There have been times over the past year that investing in anything guaranteed seemed like the wrong thing to do, with rates being so low. The way I look at it, any money put away is guaranteed: even with low returns, this money is safely put away. With that comes security and peace of mind. Don’t be afraid if you are only able to put a small amount into each step of your ladder, some money is better than none.

In this very low interest rate environment, there are certain thoughts out there in the financial field that laddering, while still a solid strategy, may be viewed slightly differently now. Some financial experts are suggesting that we shouldn’t purchase any CDs for longer than one year right now. They’re recommending that we make our ladder steps shorter, by purchasing the very best four and six month products. By keeping our ladders shorter with maturity dates closer in the future, we can take advantage of higher rates once rates start increasing, and we won’t be locked into three year investments at 1.5%.

As with any investment strategy, you should do your homework and research all your options. Financial institutions want and need your business, so shop around for the best rates and get professional financial planning advice when you aren’t certain about how to proceed.
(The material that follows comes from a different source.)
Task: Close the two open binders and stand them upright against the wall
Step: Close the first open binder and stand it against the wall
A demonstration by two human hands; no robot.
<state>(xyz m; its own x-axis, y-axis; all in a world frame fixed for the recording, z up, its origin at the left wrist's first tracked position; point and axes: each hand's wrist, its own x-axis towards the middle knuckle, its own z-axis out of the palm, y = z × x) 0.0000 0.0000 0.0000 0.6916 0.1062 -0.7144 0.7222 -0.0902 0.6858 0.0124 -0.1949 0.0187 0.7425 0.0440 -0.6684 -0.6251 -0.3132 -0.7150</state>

I think that CD laddering is a great way to diversify your investment portfolio and allows you to stay fairly liquid even with bank products that aren’t normally considered as liquid. You can then take advantage of the relatively higher rates of CDs (as compared to most regular savings accounts) and still lay claim to your money during certain times of the year, in case you need the liquidity.

{ 1 comment… read it below or add one }

Susan Tiner August 18, 2009 at 10:11 am

I would add that while CD laddering is an effective tool for managing the cash portion of a portfolio, it’s important to first determine how much of the portfolio should be allocated to cash vs other types of investments.